Chuvas e enchentes, não é novidade, sempre acontecem em São Paulo, cidade global, e há muito tempo. Todavia, nos últimos 20 anos, o volume das chuvas tem aumentado e o tempo que a chuva cai tem diminuído, segundo estudo do nosso maior e mais respeitado cientista, Carlos Nobre.
Como todos sabemos, Sampa tem vários apelidos: “cidade da garoa”, “cidade que não pode parar”, “terra das oportunidades”, “Paulicéia desvairada”, entre outros.
Mas, convenhamos, o codinome mais condizente com nosso assunto aqui tratado é, certamente, “Selva de Pedra”. Até porque isso indica o destino da cidade; da nossa, e de tantas outras que seguem buscando a modernidade.
Assim, parece evidente: a cidade de São Paulo, com seus 471 anos, foi crescendo e ocupando o Planalto de Piratininga de forma desplanejada, desordenada e agressiva. Foi derrubada a exuberante cobertura verde de Mata Atlântica e Cerrado. Foram ocupadas as encostas dos morros e as várzeas de seus três rios e cerca de 500 córregos, num urbanismo avesso, nervoso e profundamente desigual. Suas duas mil favelas e seus 3,4 milhões de imóveis, como se sabe, nasceram e cresceram em ruas tortuosas e íngremes, tanto em seu centro expandido, como nas imensas periferias.
Mas, que fique claro: a parte mais perigosa nesses tempos desconexos e conflitivos de aquecimento global e desajuste planetário, foi a gigantesca impermeabilização do solo urbano, com asfalto e cimento, que impede a água de drenar para o subsolo, provocando os verdadeiros rios que se formam nas ruas quando as grandes (e fortes) chuvas e tempestades chegam.
De todo modo, os três Planos Diretores aprovados nos últimos 20 anos só fizeram piorar essa situação, até porque, e isso não é segredo, foram permissivos no adensamento com edifícios, sem nenhum cálculo de suporte que proteja a sustentabilidade dos bairros.
Agora, frente a essa triste e preocupante realidade, a Prefeitura de São Paulo tem tomado várias medidas no sentido de enfrentar os efeitos extremos das mudanças climáticas sobre a Cidade.

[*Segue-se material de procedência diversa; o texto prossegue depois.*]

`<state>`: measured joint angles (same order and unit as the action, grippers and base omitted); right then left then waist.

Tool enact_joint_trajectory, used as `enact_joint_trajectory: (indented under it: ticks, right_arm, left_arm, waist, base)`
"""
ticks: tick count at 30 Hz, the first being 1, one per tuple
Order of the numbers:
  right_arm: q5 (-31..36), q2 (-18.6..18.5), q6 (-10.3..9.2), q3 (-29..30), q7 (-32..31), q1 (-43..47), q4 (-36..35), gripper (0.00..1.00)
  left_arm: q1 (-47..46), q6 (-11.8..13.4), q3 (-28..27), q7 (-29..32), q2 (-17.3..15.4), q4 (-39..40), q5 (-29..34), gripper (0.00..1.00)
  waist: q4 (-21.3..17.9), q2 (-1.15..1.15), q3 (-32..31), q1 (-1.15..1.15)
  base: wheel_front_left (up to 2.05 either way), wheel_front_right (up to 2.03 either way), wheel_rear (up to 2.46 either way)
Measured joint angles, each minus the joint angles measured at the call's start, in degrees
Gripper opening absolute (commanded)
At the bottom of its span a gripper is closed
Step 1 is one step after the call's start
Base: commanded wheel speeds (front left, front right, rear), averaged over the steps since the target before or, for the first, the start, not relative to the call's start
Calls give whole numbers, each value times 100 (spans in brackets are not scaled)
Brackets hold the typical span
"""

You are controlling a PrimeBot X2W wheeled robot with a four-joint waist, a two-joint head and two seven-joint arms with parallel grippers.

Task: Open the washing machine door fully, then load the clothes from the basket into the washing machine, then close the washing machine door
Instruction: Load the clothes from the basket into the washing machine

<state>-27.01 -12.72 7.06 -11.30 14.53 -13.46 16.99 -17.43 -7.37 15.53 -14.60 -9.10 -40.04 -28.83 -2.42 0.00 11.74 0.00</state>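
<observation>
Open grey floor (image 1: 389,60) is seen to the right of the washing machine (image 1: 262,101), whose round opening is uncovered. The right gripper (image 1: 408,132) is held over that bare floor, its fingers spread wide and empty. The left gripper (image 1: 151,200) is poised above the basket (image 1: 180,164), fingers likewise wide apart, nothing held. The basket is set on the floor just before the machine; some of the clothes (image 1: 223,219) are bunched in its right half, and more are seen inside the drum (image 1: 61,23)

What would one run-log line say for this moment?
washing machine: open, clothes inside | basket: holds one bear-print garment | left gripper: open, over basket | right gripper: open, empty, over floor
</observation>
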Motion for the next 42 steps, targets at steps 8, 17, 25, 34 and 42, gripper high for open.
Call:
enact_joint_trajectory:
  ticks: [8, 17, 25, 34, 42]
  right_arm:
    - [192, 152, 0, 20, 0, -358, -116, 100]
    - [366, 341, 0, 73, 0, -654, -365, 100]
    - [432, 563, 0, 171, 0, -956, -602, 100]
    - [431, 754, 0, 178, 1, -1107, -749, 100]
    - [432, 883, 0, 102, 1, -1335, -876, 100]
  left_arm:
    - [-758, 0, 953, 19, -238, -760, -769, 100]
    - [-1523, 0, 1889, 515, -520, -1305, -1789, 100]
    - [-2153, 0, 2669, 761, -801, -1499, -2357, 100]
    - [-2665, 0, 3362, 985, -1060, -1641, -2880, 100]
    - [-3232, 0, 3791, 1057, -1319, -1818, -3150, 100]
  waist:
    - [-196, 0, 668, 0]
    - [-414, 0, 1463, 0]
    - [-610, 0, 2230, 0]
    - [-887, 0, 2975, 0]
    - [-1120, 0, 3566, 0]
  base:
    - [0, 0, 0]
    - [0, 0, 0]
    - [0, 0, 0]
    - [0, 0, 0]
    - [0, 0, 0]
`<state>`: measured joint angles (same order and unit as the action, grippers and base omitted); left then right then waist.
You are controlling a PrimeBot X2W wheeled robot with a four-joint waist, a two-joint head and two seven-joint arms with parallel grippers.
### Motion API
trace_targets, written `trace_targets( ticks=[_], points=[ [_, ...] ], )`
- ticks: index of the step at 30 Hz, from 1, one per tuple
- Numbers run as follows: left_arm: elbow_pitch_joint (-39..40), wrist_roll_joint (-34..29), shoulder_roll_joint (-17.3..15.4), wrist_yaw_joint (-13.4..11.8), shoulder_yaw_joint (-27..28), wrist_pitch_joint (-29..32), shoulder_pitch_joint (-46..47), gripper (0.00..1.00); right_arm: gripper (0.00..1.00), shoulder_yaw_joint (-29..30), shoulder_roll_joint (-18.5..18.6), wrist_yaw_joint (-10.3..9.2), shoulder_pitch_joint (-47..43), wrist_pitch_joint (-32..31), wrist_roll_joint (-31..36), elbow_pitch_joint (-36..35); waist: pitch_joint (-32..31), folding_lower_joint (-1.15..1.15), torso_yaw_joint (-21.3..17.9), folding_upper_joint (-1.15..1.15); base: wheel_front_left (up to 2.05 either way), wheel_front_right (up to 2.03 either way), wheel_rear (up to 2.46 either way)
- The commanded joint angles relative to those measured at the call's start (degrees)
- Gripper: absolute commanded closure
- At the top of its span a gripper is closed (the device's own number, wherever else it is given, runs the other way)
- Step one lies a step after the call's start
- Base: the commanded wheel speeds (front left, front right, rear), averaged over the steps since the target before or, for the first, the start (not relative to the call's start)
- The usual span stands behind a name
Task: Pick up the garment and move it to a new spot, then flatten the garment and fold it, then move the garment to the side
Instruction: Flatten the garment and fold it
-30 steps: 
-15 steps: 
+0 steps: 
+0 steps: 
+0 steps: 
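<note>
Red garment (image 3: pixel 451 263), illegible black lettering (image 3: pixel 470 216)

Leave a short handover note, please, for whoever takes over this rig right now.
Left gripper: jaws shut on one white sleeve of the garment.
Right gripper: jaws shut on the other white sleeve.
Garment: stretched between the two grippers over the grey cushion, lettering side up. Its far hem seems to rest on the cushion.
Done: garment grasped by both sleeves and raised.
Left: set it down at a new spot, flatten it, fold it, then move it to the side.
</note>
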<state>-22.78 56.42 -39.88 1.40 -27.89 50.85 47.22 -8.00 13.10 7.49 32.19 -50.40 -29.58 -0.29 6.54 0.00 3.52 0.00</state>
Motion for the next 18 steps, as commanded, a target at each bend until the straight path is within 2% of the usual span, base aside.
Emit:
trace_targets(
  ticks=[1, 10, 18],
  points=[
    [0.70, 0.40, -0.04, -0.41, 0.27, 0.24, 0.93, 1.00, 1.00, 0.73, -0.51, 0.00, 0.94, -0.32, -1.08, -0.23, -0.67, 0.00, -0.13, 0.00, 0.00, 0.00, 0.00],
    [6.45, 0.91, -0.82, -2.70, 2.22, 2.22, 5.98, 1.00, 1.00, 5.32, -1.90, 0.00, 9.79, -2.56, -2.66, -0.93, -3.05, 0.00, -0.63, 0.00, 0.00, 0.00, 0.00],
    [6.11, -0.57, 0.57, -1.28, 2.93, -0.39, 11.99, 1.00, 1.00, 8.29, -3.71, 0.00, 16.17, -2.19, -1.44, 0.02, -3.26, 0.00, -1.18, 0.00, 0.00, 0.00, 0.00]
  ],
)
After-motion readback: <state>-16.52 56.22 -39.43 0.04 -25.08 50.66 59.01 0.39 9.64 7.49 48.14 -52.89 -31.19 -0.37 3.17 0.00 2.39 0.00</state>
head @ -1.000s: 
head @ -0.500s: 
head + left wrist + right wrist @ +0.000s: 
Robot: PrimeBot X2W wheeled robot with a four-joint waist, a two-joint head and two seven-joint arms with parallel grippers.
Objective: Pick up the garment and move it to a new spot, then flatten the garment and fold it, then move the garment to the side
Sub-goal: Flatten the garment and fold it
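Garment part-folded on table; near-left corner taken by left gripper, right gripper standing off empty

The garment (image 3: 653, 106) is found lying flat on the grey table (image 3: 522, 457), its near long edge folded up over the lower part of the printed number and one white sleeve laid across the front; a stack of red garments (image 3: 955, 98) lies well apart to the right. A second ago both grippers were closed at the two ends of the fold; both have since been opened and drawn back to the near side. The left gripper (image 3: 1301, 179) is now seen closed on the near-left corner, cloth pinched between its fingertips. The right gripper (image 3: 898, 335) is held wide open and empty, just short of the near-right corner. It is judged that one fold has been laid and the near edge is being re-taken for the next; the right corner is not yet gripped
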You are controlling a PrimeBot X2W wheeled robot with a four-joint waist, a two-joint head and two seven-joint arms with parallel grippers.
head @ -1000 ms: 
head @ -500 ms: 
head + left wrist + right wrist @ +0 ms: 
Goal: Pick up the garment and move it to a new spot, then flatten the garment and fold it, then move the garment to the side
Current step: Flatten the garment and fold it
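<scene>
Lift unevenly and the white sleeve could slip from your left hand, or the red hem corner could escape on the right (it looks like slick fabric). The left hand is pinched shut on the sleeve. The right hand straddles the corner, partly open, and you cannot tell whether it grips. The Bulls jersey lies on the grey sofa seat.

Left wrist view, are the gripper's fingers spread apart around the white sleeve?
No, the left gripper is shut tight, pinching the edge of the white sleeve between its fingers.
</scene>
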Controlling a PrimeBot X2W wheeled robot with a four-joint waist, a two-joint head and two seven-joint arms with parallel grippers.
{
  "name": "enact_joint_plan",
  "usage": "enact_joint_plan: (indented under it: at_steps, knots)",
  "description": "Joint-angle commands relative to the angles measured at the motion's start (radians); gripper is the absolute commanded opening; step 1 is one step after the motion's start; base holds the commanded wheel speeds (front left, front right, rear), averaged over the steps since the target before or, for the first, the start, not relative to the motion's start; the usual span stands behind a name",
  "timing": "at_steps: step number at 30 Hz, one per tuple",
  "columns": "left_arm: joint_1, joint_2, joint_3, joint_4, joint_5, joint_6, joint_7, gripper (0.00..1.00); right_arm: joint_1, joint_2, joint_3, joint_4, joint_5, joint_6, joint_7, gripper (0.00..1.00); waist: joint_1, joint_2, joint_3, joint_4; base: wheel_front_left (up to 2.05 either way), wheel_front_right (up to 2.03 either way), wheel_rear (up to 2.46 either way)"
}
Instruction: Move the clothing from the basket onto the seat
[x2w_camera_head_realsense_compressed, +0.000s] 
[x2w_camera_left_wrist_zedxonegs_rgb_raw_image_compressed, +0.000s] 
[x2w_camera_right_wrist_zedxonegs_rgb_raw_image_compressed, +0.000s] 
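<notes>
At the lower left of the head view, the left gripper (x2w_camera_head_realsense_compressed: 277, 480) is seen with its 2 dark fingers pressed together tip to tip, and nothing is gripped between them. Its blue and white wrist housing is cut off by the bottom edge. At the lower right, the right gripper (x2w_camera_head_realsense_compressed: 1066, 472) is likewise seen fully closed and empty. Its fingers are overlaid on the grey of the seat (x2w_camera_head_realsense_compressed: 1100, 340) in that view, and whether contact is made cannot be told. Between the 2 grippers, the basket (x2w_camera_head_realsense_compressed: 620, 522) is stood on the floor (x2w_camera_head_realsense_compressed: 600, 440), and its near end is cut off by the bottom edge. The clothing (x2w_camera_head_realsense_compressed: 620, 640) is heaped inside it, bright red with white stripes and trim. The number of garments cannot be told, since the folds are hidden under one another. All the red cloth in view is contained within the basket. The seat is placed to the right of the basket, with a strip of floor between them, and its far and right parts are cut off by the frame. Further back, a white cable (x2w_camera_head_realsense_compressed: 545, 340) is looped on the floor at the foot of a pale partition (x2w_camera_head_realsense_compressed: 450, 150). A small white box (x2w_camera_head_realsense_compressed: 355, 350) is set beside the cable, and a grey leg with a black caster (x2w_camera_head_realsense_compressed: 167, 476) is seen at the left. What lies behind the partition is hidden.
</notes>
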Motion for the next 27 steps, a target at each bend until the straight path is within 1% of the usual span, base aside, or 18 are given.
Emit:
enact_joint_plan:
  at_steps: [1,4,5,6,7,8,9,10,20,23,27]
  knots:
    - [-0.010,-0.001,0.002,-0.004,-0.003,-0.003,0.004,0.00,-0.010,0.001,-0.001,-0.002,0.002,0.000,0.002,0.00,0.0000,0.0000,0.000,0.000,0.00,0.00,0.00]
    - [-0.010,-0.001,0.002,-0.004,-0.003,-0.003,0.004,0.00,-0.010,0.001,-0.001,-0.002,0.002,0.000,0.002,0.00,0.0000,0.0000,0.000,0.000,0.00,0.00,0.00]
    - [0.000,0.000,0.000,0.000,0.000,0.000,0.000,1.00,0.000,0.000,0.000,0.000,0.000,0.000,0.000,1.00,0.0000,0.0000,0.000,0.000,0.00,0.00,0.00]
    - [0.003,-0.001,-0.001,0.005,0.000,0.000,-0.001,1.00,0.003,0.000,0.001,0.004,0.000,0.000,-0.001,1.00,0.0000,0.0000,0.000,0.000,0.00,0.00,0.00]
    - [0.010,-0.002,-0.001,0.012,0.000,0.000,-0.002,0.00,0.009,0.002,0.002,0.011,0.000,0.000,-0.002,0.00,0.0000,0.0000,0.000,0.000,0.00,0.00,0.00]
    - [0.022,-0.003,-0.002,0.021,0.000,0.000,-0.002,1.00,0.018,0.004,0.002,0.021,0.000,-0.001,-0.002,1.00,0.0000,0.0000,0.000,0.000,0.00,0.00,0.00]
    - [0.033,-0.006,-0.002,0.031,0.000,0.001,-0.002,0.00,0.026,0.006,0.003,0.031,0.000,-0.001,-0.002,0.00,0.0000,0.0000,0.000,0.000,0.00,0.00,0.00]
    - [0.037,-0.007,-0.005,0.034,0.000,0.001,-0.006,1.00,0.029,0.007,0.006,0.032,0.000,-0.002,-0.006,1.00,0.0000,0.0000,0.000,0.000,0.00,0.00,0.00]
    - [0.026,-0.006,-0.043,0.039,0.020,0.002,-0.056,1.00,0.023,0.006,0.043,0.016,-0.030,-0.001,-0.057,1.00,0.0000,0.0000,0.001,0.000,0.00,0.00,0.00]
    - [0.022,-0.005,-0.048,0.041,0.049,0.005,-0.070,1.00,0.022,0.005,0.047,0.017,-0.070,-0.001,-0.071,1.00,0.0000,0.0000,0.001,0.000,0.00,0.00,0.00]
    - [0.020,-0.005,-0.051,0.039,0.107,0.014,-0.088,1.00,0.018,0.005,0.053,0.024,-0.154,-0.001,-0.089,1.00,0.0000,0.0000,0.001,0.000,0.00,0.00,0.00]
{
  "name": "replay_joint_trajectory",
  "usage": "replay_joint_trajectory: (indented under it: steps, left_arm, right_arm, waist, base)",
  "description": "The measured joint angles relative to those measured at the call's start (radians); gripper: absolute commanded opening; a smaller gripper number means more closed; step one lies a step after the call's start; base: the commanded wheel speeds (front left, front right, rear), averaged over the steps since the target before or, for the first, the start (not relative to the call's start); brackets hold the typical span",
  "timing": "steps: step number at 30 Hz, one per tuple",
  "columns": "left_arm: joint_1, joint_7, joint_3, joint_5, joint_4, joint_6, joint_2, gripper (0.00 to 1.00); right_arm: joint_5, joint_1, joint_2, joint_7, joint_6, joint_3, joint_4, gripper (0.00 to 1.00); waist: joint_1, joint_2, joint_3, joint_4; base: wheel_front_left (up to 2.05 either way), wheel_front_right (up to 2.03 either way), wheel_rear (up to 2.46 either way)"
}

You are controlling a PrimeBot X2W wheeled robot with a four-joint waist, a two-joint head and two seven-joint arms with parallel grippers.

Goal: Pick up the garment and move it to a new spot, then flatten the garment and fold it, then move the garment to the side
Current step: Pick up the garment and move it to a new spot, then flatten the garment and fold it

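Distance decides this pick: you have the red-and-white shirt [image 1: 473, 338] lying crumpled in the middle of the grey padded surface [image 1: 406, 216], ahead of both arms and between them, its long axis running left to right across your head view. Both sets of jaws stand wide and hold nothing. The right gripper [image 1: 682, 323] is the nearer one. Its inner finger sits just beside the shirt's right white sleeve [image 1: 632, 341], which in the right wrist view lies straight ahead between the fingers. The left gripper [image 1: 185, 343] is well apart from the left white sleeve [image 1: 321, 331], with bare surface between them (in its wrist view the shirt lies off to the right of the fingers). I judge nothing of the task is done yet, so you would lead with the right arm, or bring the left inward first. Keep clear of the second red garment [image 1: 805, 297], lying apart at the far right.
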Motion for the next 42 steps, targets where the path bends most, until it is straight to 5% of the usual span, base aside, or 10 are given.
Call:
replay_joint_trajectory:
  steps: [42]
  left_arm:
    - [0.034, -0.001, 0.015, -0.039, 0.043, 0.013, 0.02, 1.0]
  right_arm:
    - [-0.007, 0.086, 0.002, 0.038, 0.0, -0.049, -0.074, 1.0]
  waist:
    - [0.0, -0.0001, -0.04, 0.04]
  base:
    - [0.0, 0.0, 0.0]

Em 2009, por exemplo, foi aprovada a Lei Municipal das Mudanças Climáticas, pioneira no Brasil. O número de Parques Públicos Municipais que eram 36 em 2004, hoje são 118, e estão sendo inaugurados outros. Já as matas remanescentes que foram atacadas pelo crime organizado nas áreas de mananciais, com a derrubada de 1.500.000 árvores no período de 2014 a 2020, terão cerca de 150 milhões de m² desapropriados pela Prefeitura, e serão transformados em parques públicos municipais, ficando assim protegidos.
A manutenção das galerias pluviais e a limpeza de córregos vêm sendo feitas em bom número, o que tem garantido o escoamento rápido das águas das chuvas. Mas o problema da impermeabilização de ruas, calçadas e áreas construídas permanece e até piora. Portanto, quando o céu desaba em chuva sobre Sampa, vemos as águas ocupando o espaço urbano e destruindo as “coisas belas”, como canta Caetano.
Tal e qual, diante do nervosismo do clima, desimpermeabilizar é urgente e preciso! E por razões particulares, enfrentar as mudanças climáticas e as outras agressões à Natureza (mãe da Humanidade) é, sim, a nossa mais fundamental tarefa para se pensar no que todos desejam: um futuro ecológico sustentável, um planeta seguro e habitável.